La Gran Nube de Magallanes es una pequeña galaxia, sólo una décima parte de la masa de la Vía Láctea. A falta unos 160.000 años luz, lo que está notablemente cerca en términos cósmicos. En el hemisferio sur abarca la anchura de 20 lunas en el cielo nocturno. Mientras que la galaxia parece atempeable e inmutable para nuestras cortas vidas humanas, es, de hecho, un sistema dinámico que atraviesa una colisión cercana con nuestra galaxia. Ahora los astrónomos están empezando a observar ese proceso.

La LMC es inusual para una galaxia enana porque es inusualmente densa. Basado en el movimiento estelar dentro de la LMC, parece tener un halo bastante pequeño en torno a él. Esto ha llevado a algunos astrónomos a argumentar que la galaxia no está en órbita alrededor de la Vía Láctea. En cambio, simplemente está pasando nuestra galaxia, habiendo hecho su enfoque más cercano. A medida que la galaxia pasaba por el halo grande y relativamente denso de la Vía Láctea, parte del halo LMC habría sido despojado, detrás de ella en una cola difaria.

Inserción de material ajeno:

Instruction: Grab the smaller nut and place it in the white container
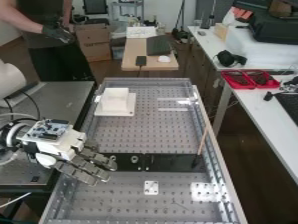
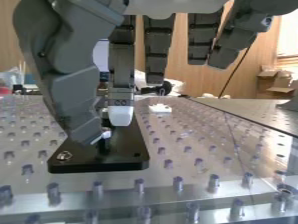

Es un escenario probable, pero demostrando que ha sido un reto difícil. El halo de la Gran Nube de Magallanes es demasiado oscuro y difuso para que lo observemos directamente. Pero este nuevo estudio finalmente halándome el halo LMC gracias a algunos cuásares distantes.



Los cuásares son potentes faros alimentados por agujeros negros supermasivos en galaxias distantes. Aunque están a miles de millones de años luz de distancia, su luz se puede observar fácilmente mediante radiotelescopios y telescopios espaciales como el Hubble. Usando datos del Hubble, el equipo buscó cuásares en lugares donde era probable que estuviera el halo LMC. De esta manera, la luz de esos cuásares pasaría por el halo antes de llegar a nosotros, y parte de la luz cuásar sería absorbida por el halo. Mediante la medición de los espectros de 28 cuásares en la región del cielo LMC, el equipo fue capaz de hacer el primer mapeo del halo de galaxias. Suponiendo que la LMC tuviera un halo grande similar a otras galaxias pequeñas antes de su vuelo de la Vía Láctea, el equipo estima que el LMC sólo se ha aferrado a cerca del 10% de su halo original. El resto del halo ahora fluye detrás de la galaxia como una cola de cometa, aunque eso aún no se ha observado.

En el futuro, el equipo quisiera utilizar más cuásares para mapear el halo LMC, particularmente en la región frontal donde el halo está chocando directamente con el de la Vía Láctea. Tal trabajo nos ayudará a entender mejor lo que sucede cuando las galaxias interactúan y cómo eso puede afectar la evolución de esas galaxias.